# Work request
A single number is the whole answer: the count of lines in the records where "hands" occurs.

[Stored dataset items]
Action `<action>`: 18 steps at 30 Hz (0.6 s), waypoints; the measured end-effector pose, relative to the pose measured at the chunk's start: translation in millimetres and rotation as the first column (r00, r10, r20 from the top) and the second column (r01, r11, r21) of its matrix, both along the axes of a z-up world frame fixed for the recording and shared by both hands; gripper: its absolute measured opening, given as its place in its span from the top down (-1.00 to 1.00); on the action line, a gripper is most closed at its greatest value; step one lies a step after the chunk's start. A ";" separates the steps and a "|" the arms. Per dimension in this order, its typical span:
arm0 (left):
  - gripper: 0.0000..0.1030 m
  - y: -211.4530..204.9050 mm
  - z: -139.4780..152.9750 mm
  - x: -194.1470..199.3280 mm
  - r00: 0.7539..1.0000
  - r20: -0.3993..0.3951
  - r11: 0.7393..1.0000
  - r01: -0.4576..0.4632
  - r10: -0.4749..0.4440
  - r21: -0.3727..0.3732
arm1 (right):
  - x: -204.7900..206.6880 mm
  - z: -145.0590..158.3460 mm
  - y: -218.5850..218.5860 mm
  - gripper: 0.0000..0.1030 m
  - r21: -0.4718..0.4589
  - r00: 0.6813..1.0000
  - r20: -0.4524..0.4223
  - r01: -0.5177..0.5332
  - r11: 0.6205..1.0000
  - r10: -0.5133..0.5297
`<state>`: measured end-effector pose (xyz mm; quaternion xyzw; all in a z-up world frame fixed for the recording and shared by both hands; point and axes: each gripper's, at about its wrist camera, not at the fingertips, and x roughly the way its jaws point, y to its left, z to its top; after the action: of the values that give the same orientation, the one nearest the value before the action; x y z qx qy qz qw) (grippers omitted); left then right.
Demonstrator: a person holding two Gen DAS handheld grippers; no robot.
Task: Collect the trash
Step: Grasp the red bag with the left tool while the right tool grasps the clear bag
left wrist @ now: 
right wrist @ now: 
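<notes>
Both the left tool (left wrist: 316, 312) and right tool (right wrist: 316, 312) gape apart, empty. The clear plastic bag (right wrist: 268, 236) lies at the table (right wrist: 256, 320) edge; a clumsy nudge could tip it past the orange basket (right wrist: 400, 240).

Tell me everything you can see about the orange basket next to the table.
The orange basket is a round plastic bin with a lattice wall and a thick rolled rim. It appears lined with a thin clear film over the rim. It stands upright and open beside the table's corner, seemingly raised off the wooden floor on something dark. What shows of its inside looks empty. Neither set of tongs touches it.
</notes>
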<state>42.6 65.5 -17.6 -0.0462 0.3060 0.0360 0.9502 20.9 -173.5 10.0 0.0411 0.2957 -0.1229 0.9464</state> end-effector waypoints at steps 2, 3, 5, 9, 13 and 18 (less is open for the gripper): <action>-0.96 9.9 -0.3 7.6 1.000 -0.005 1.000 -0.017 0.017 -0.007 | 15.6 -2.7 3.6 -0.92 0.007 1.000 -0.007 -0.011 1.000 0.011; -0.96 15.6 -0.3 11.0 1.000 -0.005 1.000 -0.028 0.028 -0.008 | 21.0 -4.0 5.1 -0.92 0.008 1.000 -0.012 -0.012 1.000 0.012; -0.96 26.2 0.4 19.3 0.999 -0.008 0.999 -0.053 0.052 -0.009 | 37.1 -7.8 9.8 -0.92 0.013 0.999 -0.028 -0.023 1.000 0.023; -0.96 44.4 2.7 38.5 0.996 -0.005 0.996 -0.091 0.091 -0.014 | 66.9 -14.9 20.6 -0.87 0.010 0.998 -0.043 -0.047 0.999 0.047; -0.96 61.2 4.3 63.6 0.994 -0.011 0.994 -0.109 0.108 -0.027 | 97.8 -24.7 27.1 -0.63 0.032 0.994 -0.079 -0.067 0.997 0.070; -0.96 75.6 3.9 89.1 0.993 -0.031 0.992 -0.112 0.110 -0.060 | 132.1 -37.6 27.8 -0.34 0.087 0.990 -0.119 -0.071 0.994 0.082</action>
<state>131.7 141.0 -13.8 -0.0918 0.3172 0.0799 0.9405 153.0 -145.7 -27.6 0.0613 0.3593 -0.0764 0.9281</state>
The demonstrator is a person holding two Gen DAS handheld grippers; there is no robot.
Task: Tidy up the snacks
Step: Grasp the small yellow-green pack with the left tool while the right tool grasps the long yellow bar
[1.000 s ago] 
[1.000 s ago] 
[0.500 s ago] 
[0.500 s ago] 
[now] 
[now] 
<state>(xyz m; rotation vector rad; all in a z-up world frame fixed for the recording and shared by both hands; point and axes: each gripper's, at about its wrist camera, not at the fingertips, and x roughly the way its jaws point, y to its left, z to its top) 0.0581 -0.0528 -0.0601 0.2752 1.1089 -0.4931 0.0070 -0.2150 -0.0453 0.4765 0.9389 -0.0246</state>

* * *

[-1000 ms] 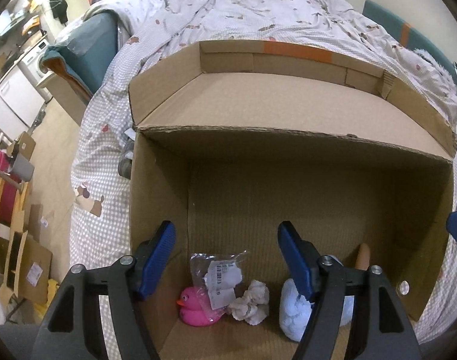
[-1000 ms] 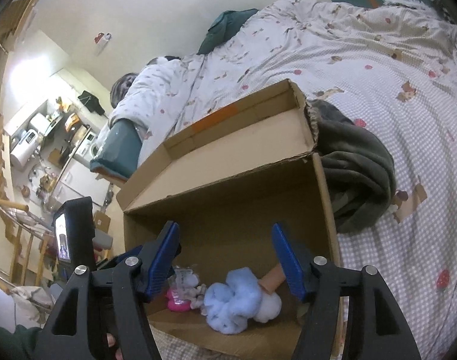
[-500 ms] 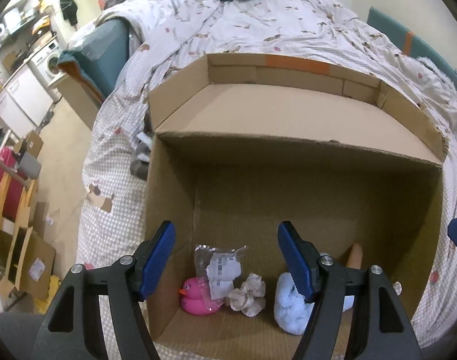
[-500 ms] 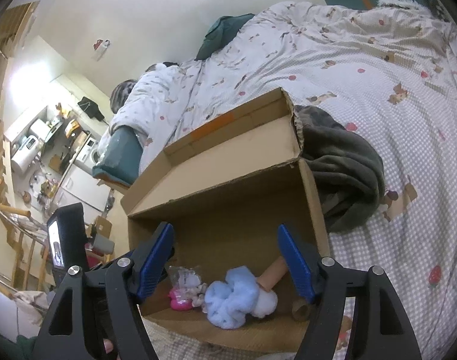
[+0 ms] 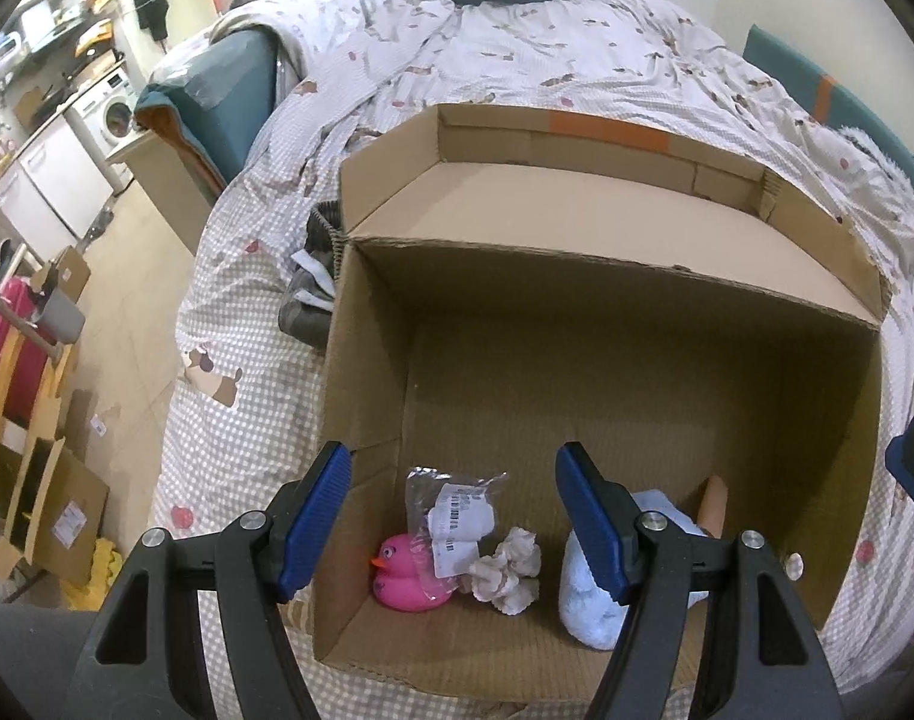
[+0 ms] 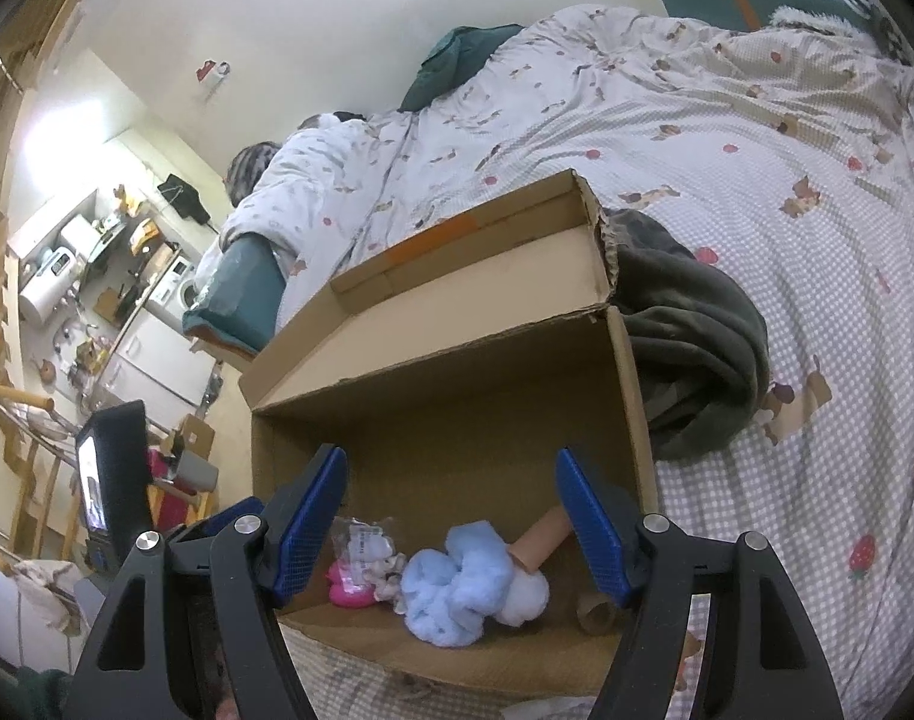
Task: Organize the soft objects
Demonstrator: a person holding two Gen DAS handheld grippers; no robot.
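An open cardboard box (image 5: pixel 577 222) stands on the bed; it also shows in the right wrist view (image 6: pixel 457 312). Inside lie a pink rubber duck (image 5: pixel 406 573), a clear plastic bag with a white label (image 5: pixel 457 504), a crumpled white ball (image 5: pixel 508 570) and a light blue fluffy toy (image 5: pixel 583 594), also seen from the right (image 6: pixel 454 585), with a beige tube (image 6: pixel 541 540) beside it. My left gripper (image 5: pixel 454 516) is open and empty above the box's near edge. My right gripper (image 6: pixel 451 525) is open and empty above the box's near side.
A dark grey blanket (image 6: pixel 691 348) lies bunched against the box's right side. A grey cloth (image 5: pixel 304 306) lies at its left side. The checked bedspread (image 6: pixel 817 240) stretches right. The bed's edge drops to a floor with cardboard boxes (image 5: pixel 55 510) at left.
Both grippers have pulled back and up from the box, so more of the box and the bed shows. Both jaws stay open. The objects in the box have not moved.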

# Result for this task
3